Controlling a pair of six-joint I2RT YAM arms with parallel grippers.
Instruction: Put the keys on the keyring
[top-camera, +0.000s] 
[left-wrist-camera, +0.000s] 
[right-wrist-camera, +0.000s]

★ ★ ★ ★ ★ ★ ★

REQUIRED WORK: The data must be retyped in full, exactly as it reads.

REPLY:
Controlling a pair of six-joint I2RT YAM arms with parallel grippers.
Instruction: Put the keys on the keyring
[top-camera, +0.000s] 
[left-wrist-camera, +0.000s] 
[right-wrist-camera, +0.000s]

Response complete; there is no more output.